Data segment:
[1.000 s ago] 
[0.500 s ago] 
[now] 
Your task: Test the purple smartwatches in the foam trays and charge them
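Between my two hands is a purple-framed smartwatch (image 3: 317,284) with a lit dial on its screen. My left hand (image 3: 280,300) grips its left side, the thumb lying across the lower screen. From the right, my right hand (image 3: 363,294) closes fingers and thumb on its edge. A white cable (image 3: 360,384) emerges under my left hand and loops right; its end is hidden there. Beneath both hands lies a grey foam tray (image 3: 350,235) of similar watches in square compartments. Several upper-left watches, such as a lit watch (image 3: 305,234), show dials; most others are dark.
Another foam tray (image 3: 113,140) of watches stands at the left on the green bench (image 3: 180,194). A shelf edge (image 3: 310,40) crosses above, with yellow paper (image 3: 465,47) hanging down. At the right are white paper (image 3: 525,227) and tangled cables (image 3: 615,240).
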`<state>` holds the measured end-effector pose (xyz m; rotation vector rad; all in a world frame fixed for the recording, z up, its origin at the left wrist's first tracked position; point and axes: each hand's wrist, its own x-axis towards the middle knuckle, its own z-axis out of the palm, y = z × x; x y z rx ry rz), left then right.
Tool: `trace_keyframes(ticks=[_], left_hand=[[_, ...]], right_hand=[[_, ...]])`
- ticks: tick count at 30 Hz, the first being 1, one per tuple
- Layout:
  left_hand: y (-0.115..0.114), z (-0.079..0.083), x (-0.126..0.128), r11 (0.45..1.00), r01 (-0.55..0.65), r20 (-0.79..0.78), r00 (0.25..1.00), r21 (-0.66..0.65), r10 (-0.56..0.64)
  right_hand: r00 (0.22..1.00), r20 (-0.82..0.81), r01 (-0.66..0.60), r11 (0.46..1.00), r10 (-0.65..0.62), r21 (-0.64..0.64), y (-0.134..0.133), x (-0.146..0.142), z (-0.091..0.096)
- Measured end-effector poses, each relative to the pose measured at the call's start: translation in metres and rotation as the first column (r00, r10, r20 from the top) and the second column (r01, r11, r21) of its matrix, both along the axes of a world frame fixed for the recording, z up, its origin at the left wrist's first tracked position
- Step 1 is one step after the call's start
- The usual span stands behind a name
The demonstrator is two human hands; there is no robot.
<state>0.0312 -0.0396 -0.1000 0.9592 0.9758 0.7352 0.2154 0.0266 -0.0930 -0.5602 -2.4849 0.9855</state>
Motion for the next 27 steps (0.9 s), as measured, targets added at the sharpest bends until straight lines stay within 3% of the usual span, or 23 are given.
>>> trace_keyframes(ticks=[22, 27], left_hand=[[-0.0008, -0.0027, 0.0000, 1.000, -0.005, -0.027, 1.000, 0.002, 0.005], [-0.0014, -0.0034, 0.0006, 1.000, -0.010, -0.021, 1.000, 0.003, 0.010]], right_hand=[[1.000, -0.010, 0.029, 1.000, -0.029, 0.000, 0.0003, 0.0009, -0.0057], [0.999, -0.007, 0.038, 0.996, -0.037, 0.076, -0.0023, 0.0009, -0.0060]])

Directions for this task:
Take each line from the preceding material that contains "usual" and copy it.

Task response:
- The usual span stands behind a name
Motion for the next 27 steps (0.9 s), as measured, targets added at the sharpest bends until straight lines stay within 3% of the usual span, or 23 are given.

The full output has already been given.